● WHAT YOU ARE ASKED TO DO: The required output is a verbatim transcription of the listing, pictures excluded.

INFORMATION PROVIDED START

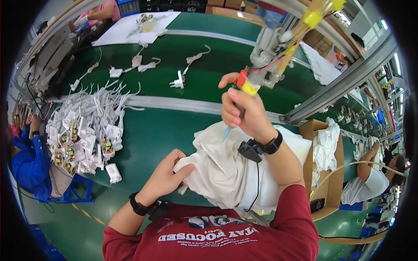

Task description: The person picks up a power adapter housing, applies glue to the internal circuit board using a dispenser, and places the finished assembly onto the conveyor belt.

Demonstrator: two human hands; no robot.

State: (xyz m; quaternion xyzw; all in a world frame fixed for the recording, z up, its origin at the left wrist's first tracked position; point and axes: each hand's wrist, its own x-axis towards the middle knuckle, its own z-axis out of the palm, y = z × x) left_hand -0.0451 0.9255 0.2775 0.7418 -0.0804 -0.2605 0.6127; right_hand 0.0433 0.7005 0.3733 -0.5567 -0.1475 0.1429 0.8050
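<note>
A crumpled white cloth [220,172] lies on the green bench right in front of me. My left hand [172,172] pinches its left edge between thumb and fingers. Above the cloth, my right hand [244,108] is closed around a slim hand tool with a tapered blue tip [226,134], which points down at the cloth. Red and yellow parts [247,85] show just above that fist, in front of a hanging metal fixture with wires [270,56]. Whether they belong to the tool I cannot tell. A black band is on each of my wrists.
A heap of white adapters with cables [87,139], some with bare circuit boards, sits at the left. Several more [177,80] lie on the green belt beyond a metal rail [174,103]. At the right stands a cardboard box [326,191] with white cloth. Other people work at both sides.
</note>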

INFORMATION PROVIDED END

● FINISHED EXERCISE:
Task description: The person picks up a power adapter housing, applies glue to the internal circuit board using a dispenser, and places the finished assembly onto the conveyor belt.

Demonstrator: two human hands; no robot.

State: (xyz m; quaternion xyzw; all in a world frame fixed for the recording, z up, its origin at the left wrist's first tracked position; point and axes: each hand's wrist, its own x-axis towards the middle knuckle, its own z-axis out of the palm, y = z × x) left_hand -0.0451 0.9255 0.2775 0.7418 -0.0804 -0.2605 0.6127; right_hand 0.0433 0.7005 0.3733 -0.5567 -0.1475 0.1429 0.8050
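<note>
A crumpled white cloth [220,172] lies on the green bench right in front of me. My left hand [172,172] pinches its left edge between thumb and fingers. Above the cloth, my right hand [244,108] is closed around a slim hand tool with a tapered blue tip [226,134], which points down at the cloth. Red and yellow parts [247,85] show just above that fist, in front of a hanging metal fixture with wires [270,56]. Whether they belong to the tool I cannot tell. A black band is on each of my wrists.
A heap of white adapters with cables [87,139], some with bare circuit boards, sits at the left. Several more [177,80] lie on the green belt beyond a metal rail [174,103]. At the right stands a cardboard box [326,191] with white cloth. Other people work at both sides.
</note>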

The exercise is complete with this answer.